Aujourd’hui, les fanfaronnades militaires inquiètent de moins en moins une population habituée aux détonations. Celui qui dort à côté d’une station de métro ne se réveille-t-il pas en sursaut lorsque les rames, en grève, sont soudainement silencieuses. Une nuit ouagalaise sans rafale, c’est devenu étonnant. Dans l’immédiat, et à moyen terme, la sphère sociale la plus préoccupante est celle de l’enseignement.

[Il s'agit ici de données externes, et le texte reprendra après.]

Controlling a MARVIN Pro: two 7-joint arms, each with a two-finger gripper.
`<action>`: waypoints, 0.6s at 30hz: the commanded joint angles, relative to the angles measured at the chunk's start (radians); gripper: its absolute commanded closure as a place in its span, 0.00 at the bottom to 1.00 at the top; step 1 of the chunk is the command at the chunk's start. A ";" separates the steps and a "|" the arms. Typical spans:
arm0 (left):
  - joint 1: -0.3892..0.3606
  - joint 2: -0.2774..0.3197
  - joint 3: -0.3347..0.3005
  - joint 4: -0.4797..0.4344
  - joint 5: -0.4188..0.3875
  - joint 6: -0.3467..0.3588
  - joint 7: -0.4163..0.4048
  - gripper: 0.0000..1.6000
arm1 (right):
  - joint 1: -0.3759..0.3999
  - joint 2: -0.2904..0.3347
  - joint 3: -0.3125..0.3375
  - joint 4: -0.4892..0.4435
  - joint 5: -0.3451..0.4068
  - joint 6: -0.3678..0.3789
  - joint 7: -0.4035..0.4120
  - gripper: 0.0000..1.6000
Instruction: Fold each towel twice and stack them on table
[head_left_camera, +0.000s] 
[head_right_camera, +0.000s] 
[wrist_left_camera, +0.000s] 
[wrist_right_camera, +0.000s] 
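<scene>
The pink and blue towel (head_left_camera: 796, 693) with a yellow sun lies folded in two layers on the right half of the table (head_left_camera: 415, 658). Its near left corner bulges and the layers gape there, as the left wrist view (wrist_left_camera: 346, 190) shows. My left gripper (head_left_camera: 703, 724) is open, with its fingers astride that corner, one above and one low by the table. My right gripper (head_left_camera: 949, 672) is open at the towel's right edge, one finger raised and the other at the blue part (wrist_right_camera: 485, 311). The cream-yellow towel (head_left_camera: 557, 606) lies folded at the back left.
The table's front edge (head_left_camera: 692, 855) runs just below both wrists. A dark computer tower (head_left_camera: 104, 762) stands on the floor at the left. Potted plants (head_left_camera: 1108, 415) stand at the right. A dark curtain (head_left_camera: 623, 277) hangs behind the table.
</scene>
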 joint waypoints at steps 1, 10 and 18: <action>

Les enseignants burkinabè sont en grève illimitée depuis le lundi 23 mai. Ils réclament des classes moins chargées et exigent le relèvement de la grille des indemnités. Une menace sérieuse pèse désormais sur les épreuves de fin d’année. Car les Burkinabè se souviennent de l’invalidation de l’année universitaire 1999-2000, suite aux troubles consécutifs à l’assassinat du journaliste Norbert Zongo. A l’Université, l’année académique 2010-2011, en retard, s’achèvera, au mieux, en décembre.

Le risque est tel pour les candidats aux examens que les victimes des grévistes en sont devenus les avocats. Lundi 23 mai, des milliers de collégiens et de lycéens ont manifesté à Ouagadougou. Des vitres des ministères de l’Education nationale et de l’Enseignement secondaire et supérieur ont volé en éclats. Des pneus ont été incendiés sur la voie publique. Mardi, des heurts ont éclaté à Ouahigouya, à 180 kilomètres au nord de la capitale. A Gaoua, au sud-ouest, des élèves ont incendié le siège du principal parti de la majorité —le Congrès pour la démocratie et le progrès— ainsi que le pied-à-terre du président Blaise Compaoré.
Blaise Compaoré vacille

Blaise Compaoré : tout, au Burkina, semble irrémédiablement conduire vers celui aux pieds duquel a coagulé tout le sang politique, au propre comme au figuré. Le président du Faso et ministre de la Défense aurait-il perdu ce sixième sens qui semblait avantageusement compenser son manque de charisme ? Serait-il devenu, dans l’opinion publique, le problème du Burkina Faso ? La crise ne pourrait-elle s’achever qu’avec son départ du pouvoir ? La manchette de la dernière édition du bimensuel burkinabè L’événement est explicite : « Combien de temps peut-il encore tenir ? » Pour cette publication (traditionnellement critique, il est vrai), la question n’est plus « Va-t-il tenir ? », mais « Combien de temps ? ». Le Burkina Faso serait-il sur le point d’abriter la première révolution du jasmin d’Afrique noire ?

La Fédération associative pour la paix et le progrès avec Blaise Compaoré (Fedap-BC) a beau jeu d’expliquer que le président du Faso a été acclamé par un peuple en liesse, samedi 21 mai, pour ses efforts déployés et ses miracles accomplis. Oui, il a été acclamé par un peuple en liesse. Le peuple ivoirien, lors de l’investiture d’Alassane Ouattara à Yamoussoukro.